Léon Rousseau
Poète, officier d’Académie et fabuliste XIXº – L’Asperge et le radis
L’Asperge, un jour d’avril, au lever du soleil,
— Quelle surprise à son réveil! —
Sortit brusquement de terre,
Tendre et belle comme Eve, notre mère,
Quittant, en souriant, les mains du Créateur.
Elle aussi de la vie aspirait au bonheur.
À côté, le Radis étalait son feuillage,
La dominant par la force et par l’âge.
À son aspect, le pudique Radis rougit.
Mais elle le rassure et dit :
« A ton aise tu peux contempler la nature,
« Ces belles fleurs, ce tapis de verdure,
« Ces arbres, ce bosquet, ce château somptueux
« Qui depuis fort longtemps abrite des heureux.
« Pour moi la vie est éphémère,
« Et franchement je ne puis guère
« Auprès de toi, compter que sur un court séjour.
« C’est ainsi qu’ici-bas chacun passe à son tour.
« Bientôt quelqu’un me tranchera la tête,
« Et dès demain, dans une fête,
« Sans façon l’on me mangera.
« Accepte ce baiser, peut-être il portera
« Quelque bonheur à ta propre existence. »
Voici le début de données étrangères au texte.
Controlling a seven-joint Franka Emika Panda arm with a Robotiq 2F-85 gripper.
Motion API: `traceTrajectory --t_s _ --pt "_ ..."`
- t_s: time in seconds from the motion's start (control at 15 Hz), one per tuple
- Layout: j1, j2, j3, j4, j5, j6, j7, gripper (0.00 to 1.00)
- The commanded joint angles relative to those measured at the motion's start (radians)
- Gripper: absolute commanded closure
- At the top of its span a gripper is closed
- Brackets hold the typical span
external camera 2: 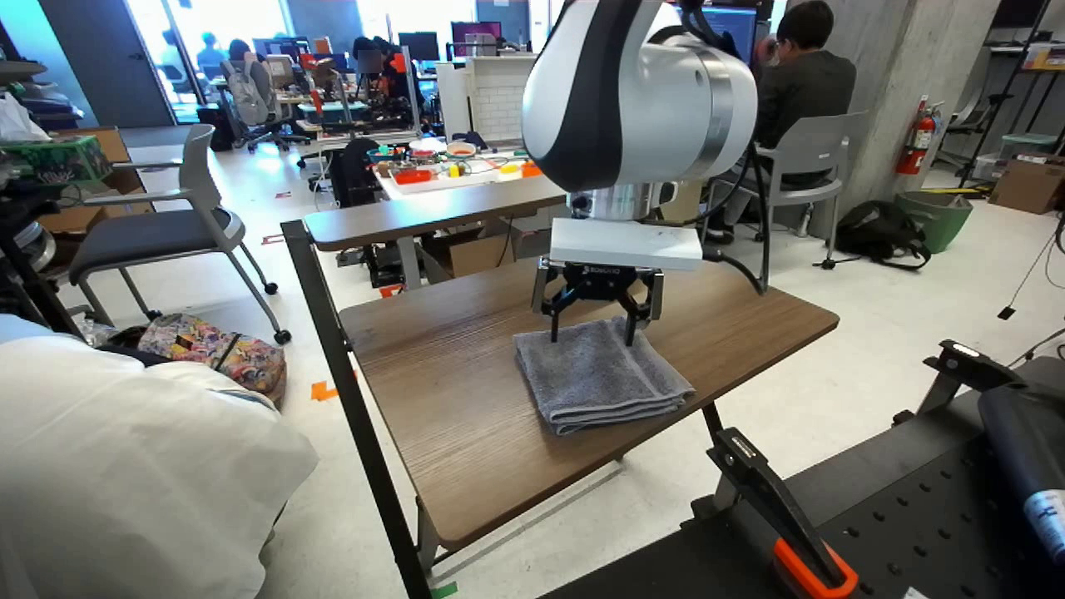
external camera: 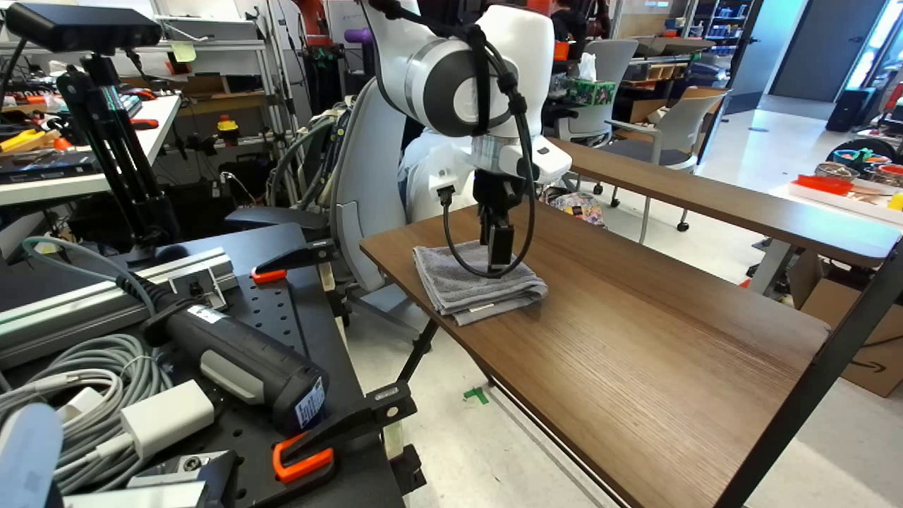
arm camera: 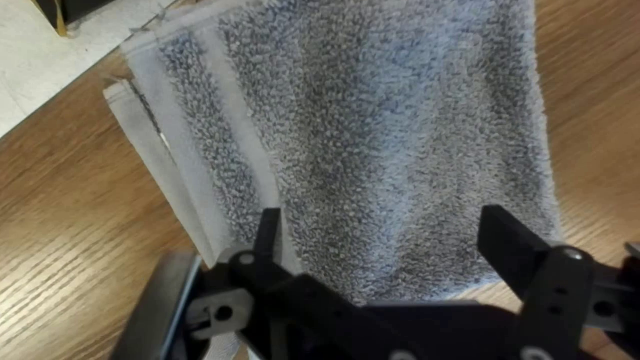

Et puis, avec grâce et prudence,
Elle pencha la tête et présenta son front
Au Radis qui, bien loin de lui faire l’affront
D’un refus, se permit de lui dire à l’oreille :
« Déjà je t’adorais, ô beauté sans pareille,
« Et pourtant il faut nous quitter!
« Veuille, ô Dieu, ne pas rejeter
« La mystérieuse prière
« Que je t’adresse. Plus d’attraits
« En ce lieu pour moi désormais.
« Mets fin à ma triste carrière.
« Qu’une commune mort
« Confonde notre sort. »
Cette prière fut le jour même exaucée,
Et chaque plante à l’office placée :
Le buste de l’Asperge avec le fer tranché,
Et de son tendre lit le Radis arraché.
Moralité
Chacun de nous ne fait que paraître en ce monde,
Et notre esprit en vain sur l’avenir se fonde.
Combien de cœurs encor, par l’amour réunis,
En un jour voient ainsi leurs beaux projets finis !
De ce destin cruel que chacun se pénètre ;
Surtout, sans murmurer, qu’on sache s’y soumettre.